REC Shares Slip After Board Revises Borrowing Programme To Rs 1.8 Lakh Crore
There will be private and public placement basis from Rs 60,000 crore to Rs 80,000 crore for financial year 2025.

Shares of state-run Rural Electrification Corp. slipped after the board approved the revised borrowing programme of Rs 1.8 lakh crore from the earlier Rs 1.6 lakh crore.
The board approved the revision in REC's Market Borrowing Programme under different debt segments. There will be interchangeability among various instruments, including bonds, debentures, term loans, external commercial borrowings, commercial papers.

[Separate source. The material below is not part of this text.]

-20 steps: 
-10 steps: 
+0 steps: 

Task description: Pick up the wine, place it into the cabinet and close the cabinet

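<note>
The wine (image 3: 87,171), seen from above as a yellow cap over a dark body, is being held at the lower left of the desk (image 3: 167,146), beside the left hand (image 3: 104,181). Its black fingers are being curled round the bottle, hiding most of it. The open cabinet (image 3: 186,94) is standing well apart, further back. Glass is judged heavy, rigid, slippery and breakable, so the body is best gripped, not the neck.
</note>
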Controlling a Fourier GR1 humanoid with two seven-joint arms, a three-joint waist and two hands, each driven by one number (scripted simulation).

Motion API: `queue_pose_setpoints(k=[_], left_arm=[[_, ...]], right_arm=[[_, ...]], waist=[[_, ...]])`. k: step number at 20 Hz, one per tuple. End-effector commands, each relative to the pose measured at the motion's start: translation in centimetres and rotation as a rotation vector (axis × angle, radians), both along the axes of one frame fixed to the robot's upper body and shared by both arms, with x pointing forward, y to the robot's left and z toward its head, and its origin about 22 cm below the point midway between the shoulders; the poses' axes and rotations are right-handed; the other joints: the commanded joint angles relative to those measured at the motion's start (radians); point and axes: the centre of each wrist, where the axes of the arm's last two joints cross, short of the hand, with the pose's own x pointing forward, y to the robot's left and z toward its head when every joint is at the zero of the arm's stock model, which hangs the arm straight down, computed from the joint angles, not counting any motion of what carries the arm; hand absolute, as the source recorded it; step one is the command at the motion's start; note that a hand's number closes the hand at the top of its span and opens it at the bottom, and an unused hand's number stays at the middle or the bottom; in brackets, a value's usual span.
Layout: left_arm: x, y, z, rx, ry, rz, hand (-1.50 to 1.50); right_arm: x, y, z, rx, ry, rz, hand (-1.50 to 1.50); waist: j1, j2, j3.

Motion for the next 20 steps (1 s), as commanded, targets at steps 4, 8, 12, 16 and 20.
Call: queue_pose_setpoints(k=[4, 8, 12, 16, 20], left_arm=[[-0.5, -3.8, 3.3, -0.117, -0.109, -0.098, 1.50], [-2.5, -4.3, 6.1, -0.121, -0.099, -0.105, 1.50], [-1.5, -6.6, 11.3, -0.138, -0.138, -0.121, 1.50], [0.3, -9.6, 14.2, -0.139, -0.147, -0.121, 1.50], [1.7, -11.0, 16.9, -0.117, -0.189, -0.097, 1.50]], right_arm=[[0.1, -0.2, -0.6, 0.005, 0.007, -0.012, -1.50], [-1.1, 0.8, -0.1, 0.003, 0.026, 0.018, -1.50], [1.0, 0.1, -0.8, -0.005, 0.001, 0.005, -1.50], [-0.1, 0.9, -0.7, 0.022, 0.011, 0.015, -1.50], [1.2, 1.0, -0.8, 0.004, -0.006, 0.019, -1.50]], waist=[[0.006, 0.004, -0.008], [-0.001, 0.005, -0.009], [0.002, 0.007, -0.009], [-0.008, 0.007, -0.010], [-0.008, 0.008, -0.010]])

The market borrowing of Rs 1.8 lakh crore for financial year 2025 will take place via private and public placement basis. Funds under the revised market borrowing programme will be raised, from time to time, during the financial year 2025, according to the company.
The company’s loan growth over the past five to seven quarters has been strong, ranging between 15-21%. With 55% of the past 2.75 years of sanctions still undisbursed — primarily in the genco, renewable, and infrastructure segments — REC is poised for double-digit to mid-teen loan growth over fiscals 2026-27, according to analysts.
Despite process-related slowdowns, the strong sanction pool and no slippage over the past two-three years provide confidence in REC’s asset quality during this capex cycle. REC stands out with best-in-class loan growth, ROE, and dividend yield, CLSA had said in an earlier report.
REC Share Price

REC stock fell as much as 2.30% during the day to Rs 415 apiece on the NSE. It was trading 1.65% higher at Rs 406.3 apiece, compared to a 0.03% decline in the benchmark Nifty 50 as of 2:00 p.m.
It had declined 14.60% in the last 12 months. Relative strength index was at 47.8.
All 12 analysts tracking the company have a 'buy' rating on the stock, according to Bloomberg data. The 12-month analysts' consensus target price on the stock is Rs 615.6, implying an upside of 51.3%.